Near the Columbia River/Hope, the Stranger, History

Last Monday I flew from Boise to Portland, where a pastor and spouse picked me up on their way to the Byberg Preaching Conference in Seaside, OR. When I registered for this event months ago, I thought it would be great to be at a church event and not be in charge and catch up with friends (a pastor friend flew out for Byberg from Minnesota). I also have enjoyed hearing from the keynote speaker, Rev. Luke Powry, twice before. All of that rang true, but it was also a gift to be in a space with natural beauty, with each day grounded in worship, during a week when my heart couldn’t keep up with the heartbreak: a stop order for refugees entering the country, a cuts in funding for agencies serving refugees (which impacts refugees I know and friends who work at various agencies), then the email to government employees offering them buyouts (impacting more friends). And all this while daily heartbreak continues, the regular hard stuff of life: medical diagnosis and treatment for friends and co-workers, challenges of raising kids today, people losing jobs, deaths in families. Hearing the Word preached, praying and singing with others, hiking along the Oregon Coast, kept me buoyed.

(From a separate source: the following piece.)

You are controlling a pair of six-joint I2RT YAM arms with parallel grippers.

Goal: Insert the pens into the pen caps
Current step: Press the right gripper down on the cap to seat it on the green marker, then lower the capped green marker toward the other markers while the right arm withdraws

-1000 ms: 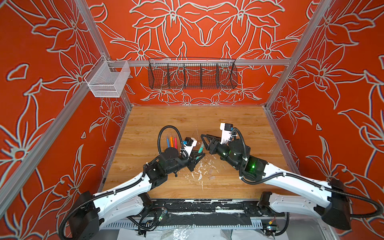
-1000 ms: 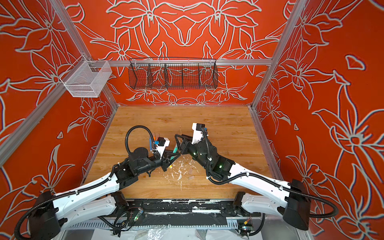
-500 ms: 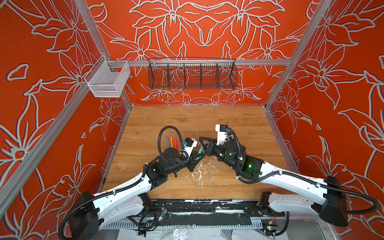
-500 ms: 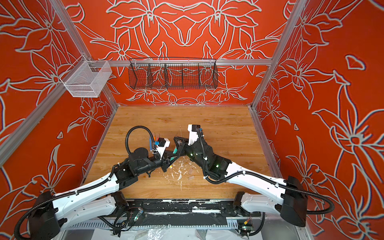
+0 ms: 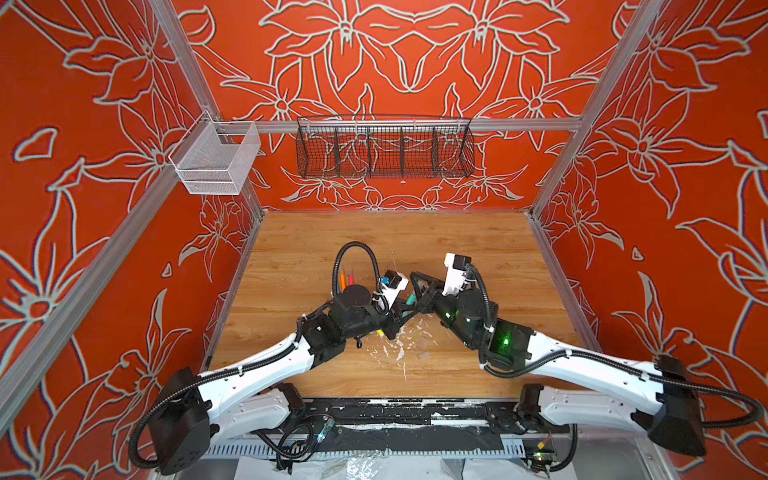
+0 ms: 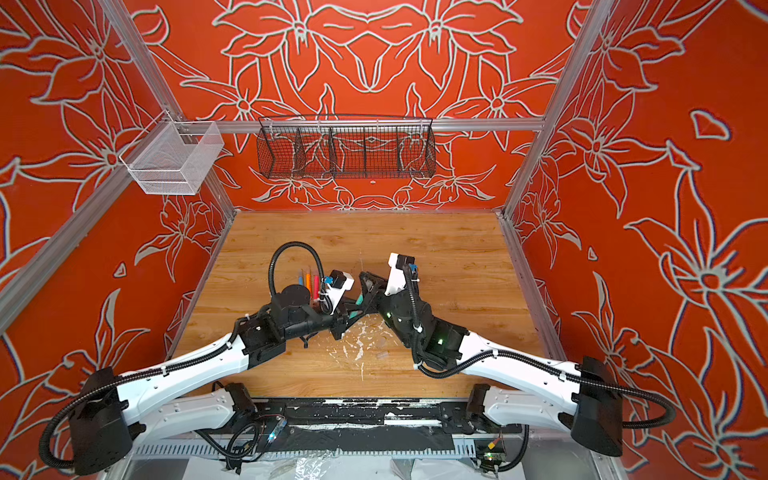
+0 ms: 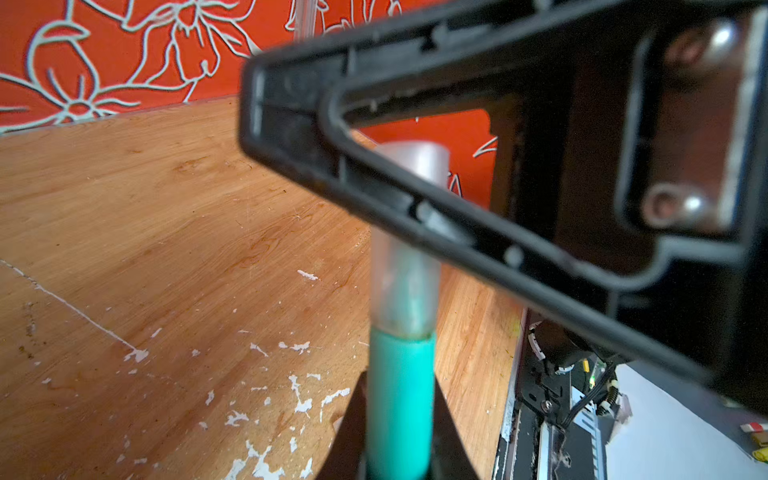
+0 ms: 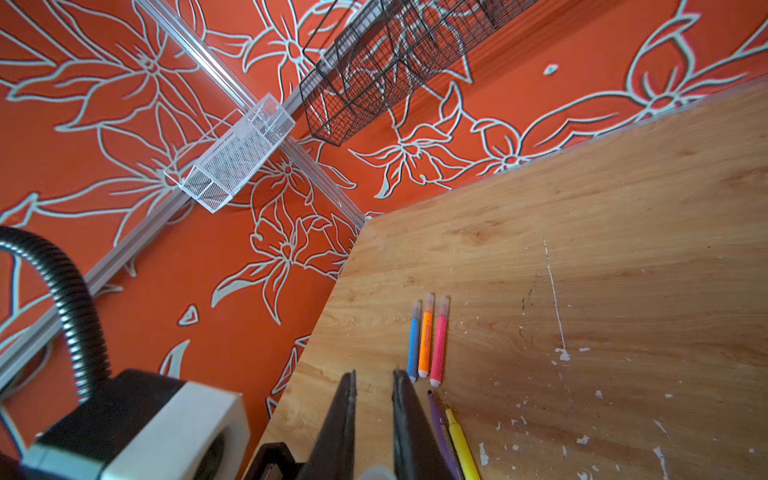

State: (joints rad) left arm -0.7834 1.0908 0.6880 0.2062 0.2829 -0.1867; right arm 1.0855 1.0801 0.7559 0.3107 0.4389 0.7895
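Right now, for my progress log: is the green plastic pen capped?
Capped: the green plastic pen wears a translucent tubular cap, left wrist view.

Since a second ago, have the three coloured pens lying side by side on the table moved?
No. The three pens lie just as far from the table's back edge as before.

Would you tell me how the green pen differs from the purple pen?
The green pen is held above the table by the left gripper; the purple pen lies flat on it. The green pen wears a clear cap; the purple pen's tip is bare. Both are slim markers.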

I should mention that I’ve been reading, for discussion with a friend in the Midwest who I read books with, the Bonhoeffer biography A Spoke in the Wheel, which has provided an interesting and helpful lens for current events.

DEM Pastor Liv Larson Andrews (chaplain for Byberg) drove me to the Tri-cities where I stayed with retired Deacon Heidi and her husband.

On Thursday I joined the Global Refuge (formerly Lutheran Immigration and Refugee Services) and ELCA AMMPARO webinar on what we all should know about helping refugees and immigrants now. Having worked for a Catholic Charities refugee resettlement office in Syracuse, NY during my Jesuit Volunteer Corps year, and welcoming Congolese refugees into our family at Trinity Lutheran Church, all of this is so sad.

Thursday evening, I joined several ELCA Lutherans from the Tri-cities at a Pasco Middle School for a community event put on by the League of United Latin American Citizens. Several immigration lawyers spoke and answered questions. The point when they told parents how to prepare their kids for their, the parents, possible deportation was the most sobering.

On Friday morning I had coffee with a classmate of mine from my D.Min. program at San Francisco Theological Seminary. One very rainy week in Marin County, Silvana and I had a class together. She was, for many years, a chaplain at the juvenile detention center in town. It was good to catch up. She knows many of the people who have been chaplains in the Tri-cities, including several Lutheans, and she came to the United States many years ago from Germany, so it was interesting to hear her talk about her home town and country.

Friday afternoon, Heidi and I made our way to to First Lutheran in Pasco for the installation of Pastor Kathleen Anderson. Kathleen’s husband Pastor Bob Lewis, Immanuel, Boise, preached and I presided.

Pastors Kathleen and Bob are next to me

The current administration seems to be deliberately dismantling the civil service, so I have been thinking a lot about the podcast episode Lillian Cunningham did on President Chester Arthur, the first person to reform the civil service from political rewarding to being merit based.